**Exercise goal:** Return only the stretch of the material below that begins with the line containing "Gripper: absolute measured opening" and ends with the line containing "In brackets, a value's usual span", exactly; both of those lines belong to it.

**Information shown:**
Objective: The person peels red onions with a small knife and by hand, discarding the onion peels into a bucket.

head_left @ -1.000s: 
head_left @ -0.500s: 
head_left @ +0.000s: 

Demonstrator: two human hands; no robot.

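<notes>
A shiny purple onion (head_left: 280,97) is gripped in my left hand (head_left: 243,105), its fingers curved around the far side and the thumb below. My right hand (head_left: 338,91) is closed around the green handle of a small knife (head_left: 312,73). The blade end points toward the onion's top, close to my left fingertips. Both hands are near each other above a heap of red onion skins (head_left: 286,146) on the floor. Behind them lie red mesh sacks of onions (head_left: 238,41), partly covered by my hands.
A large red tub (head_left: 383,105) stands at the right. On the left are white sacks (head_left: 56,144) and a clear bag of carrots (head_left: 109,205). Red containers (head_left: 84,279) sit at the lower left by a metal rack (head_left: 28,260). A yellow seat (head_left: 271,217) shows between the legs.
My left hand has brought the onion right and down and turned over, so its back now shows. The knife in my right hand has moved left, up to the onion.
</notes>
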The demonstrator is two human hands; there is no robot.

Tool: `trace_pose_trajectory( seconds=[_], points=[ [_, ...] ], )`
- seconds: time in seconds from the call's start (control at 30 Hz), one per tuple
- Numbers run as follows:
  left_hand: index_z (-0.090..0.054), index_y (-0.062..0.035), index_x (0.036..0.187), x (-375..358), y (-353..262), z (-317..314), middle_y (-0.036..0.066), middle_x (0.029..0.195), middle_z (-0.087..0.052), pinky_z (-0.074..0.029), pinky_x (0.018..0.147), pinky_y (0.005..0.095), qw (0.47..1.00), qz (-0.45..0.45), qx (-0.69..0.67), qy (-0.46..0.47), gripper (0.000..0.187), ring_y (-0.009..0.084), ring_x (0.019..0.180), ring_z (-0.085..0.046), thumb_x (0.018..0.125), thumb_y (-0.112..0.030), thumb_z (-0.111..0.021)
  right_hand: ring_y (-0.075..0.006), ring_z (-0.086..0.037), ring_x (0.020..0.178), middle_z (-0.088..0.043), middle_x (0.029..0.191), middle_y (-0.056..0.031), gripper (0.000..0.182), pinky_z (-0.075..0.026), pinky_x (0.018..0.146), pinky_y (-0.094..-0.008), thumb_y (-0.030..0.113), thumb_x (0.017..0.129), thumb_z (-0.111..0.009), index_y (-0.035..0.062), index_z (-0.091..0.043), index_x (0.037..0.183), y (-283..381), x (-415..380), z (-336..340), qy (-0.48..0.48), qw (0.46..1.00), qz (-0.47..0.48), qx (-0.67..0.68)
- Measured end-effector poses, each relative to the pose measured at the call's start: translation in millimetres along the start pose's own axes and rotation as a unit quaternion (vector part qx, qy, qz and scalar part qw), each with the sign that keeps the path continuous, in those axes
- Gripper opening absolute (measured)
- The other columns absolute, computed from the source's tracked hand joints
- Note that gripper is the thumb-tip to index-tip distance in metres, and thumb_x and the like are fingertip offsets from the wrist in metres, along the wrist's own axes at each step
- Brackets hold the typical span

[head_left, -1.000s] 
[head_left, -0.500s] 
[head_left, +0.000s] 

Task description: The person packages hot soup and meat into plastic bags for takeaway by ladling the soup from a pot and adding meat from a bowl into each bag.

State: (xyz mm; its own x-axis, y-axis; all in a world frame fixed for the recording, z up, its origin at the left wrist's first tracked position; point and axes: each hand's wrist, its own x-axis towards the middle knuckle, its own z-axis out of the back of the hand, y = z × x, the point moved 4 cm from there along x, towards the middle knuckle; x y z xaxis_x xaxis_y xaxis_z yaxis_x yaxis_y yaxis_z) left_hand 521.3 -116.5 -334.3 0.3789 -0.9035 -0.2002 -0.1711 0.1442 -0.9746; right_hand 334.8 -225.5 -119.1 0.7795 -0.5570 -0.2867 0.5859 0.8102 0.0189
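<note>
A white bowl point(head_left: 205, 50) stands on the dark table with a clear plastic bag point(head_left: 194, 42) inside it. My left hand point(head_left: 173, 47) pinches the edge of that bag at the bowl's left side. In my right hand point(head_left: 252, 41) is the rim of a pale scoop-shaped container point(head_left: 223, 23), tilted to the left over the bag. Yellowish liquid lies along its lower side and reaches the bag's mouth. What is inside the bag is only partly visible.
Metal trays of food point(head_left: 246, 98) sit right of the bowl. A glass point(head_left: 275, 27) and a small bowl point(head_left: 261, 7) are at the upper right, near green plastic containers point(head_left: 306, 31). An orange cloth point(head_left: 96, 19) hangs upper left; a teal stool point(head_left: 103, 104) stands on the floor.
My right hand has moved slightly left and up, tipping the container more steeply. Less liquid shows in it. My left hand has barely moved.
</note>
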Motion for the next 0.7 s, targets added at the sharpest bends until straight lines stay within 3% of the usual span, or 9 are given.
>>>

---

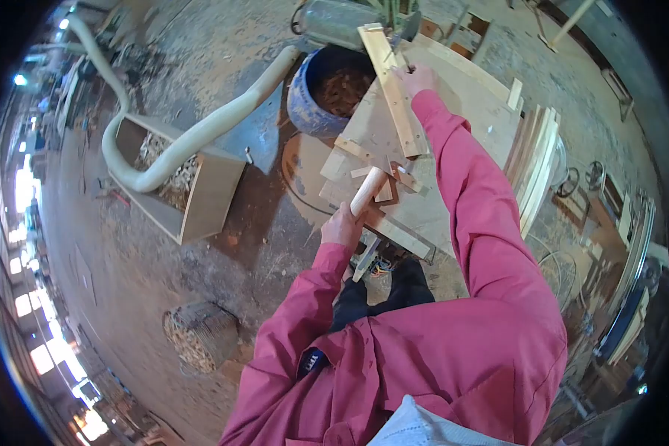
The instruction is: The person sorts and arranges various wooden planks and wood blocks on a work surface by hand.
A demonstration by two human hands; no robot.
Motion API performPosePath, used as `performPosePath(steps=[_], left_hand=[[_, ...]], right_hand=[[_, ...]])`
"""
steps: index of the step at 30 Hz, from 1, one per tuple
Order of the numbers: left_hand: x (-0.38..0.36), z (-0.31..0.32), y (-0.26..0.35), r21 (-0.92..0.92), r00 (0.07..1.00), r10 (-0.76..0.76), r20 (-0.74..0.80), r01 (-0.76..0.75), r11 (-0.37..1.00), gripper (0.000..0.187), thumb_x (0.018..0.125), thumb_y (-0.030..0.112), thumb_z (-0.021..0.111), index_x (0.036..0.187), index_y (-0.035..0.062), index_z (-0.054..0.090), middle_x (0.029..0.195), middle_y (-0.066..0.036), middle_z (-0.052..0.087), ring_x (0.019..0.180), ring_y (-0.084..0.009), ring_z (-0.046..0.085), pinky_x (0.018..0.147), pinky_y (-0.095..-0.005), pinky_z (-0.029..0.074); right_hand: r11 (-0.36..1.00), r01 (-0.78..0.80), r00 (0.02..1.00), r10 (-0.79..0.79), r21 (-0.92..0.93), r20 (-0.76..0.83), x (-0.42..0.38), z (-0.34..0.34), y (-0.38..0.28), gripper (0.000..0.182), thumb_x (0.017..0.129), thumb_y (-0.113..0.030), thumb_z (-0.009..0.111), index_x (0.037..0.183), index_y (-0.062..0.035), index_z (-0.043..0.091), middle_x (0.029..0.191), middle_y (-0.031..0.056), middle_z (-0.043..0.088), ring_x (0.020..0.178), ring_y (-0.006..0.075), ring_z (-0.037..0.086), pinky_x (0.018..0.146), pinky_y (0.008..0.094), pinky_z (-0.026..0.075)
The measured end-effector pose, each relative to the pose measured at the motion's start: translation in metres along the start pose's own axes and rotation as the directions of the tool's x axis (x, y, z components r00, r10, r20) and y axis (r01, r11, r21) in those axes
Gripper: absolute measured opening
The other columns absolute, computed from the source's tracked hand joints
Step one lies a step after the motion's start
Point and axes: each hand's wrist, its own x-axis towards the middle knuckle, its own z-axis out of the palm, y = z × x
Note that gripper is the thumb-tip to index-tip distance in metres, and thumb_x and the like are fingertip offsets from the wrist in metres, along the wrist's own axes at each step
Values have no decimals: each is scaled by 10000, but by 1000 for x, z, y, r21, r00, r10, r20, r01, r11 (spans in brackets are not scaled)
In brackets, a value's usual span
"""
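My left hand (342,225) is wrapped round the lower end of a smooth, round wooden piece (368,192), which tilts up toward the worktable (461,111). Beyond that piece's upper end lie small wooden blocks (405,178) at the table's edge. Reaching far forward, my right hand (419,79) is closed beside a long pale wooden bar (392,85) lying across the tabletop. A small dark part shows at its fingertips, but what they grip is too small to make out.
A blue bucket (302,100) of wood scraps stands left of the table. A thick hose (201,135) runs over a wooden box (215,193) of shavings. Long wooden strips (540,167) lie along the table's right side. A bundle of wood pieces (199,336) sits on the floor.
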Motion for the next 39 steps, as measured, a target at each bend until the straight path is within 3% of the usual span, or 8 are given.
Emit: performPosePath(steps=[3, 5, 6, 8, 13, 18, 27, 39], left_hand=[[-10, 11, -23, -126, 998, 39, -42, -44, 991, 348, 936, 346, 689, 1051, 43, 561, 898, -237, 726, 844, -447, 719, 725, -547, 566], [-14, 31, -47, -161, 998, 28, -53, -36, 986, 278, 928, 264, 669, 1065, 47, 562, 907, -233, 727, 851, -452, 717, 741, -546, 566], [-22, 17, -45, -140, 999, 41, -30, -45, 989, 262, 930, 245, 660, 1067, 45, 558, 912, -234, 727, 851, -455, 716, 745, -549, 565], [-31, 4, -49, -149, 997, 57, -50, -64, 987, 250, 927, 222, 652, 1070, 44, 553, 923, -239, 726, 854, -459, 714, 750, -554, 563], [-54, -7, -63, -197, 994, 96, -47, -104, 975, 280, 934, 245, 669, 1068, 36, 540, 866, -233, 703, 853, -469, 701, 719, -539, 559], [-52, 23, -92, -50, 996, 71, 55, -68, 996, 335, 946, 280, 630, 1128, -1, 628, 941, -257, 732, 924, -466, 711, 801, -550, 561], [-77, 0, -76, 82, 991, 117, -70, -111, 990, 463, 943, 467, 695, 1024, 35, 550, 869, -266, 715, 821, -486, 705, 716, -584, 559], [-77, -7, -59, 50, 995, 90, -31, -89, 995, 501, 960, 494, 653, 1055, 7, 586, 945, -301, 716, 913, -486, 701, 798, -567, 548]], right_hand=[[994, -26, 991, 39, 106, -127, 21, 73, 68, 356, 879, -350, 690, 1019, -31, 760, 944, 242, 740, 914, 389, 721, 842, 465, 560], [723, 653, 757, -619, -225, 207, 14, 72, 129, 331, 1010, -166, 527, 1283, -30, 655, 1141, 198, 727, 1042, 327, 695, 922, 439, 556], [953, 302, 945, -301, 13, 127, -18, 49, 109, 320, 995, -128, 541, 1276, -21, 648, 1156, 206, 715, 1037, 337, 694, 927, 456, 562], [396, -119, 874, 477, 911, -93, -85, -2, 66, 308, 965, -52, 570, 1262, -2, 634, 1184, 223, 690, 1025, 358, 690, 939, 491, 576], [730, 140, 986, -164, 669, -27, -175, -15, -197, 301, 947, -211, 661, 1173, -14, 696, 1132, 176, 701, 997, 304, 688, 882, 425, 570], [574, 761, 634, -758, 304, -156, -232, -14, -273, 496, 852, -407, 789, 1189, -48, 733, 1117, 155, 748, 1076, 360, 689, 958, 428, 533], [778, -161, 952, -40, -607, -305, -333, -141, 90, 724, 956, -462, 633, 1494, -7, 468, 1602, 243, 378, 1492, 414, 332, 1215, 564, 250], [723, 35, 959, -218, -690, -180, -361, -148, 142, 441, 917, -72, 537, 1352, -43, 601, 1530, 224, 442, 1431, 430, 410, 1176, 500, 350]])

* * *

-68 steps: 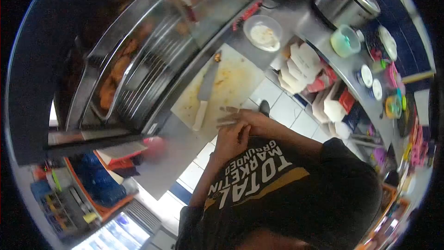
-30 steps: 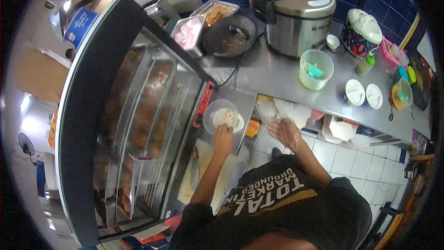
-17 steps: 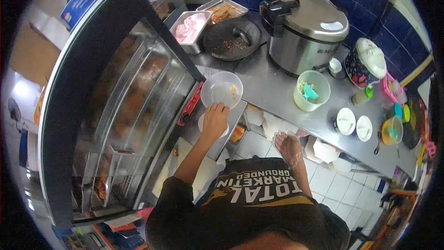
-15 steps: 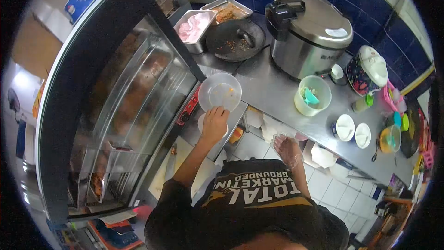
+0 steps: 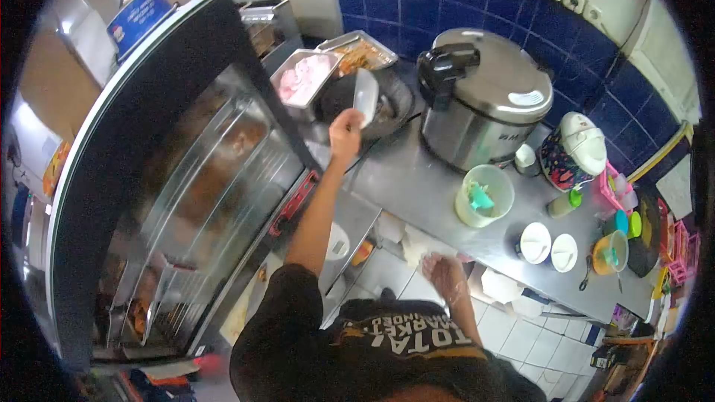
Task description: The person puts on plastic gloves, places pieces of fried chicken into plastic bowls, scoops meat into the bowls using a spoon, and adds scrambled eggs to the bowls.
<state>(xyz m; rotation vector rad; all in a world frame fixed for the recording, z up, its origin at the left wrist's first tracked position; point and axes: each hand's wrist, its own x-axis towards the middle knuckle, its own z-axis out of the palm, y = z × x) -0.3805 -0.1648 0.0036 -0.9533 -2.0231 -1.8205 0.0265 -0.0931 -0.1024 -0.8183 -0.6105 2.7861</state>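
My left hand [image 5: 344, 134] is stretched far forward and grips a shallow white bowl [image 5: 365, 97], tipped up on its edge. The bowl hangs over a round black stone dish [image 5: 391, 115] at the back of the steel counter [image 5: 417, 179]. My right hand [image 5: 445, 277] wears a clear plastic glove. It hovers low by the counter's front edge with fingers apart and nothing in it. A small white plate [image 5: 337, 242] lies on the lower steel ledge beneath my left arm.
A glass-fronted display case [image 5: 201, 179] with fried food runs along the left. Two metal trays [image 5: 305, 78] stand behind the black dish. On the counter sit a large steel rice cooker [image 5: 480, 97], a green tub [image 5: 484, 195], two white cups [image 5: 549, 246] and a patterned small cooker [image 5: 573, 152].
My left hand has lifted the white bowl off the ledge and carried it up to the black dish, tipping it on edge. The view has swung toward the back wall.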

**Response:**
Gripper: absolute measured opening
The other columns absolute, computed from the source's tracked hand joints
Step one lies a step after the motion's start
Point and axes: each hand's wrist, its own x-axis towards the middle knuckle, its own z-axis out of the palm, y = z × x
Note that gripper is the thumb-tip to index-tip distance in metres, and thumb_x and the like are fingertip offsets from the wrist in metres, along the wrist's own axes at each step
Values have no decimals: each is scaled by 10000, but by 1000 for x, z, y, r21, r00, r10, r20, r01, r11 (spans in brackets are not scaled)
In brackets, a value's usual span

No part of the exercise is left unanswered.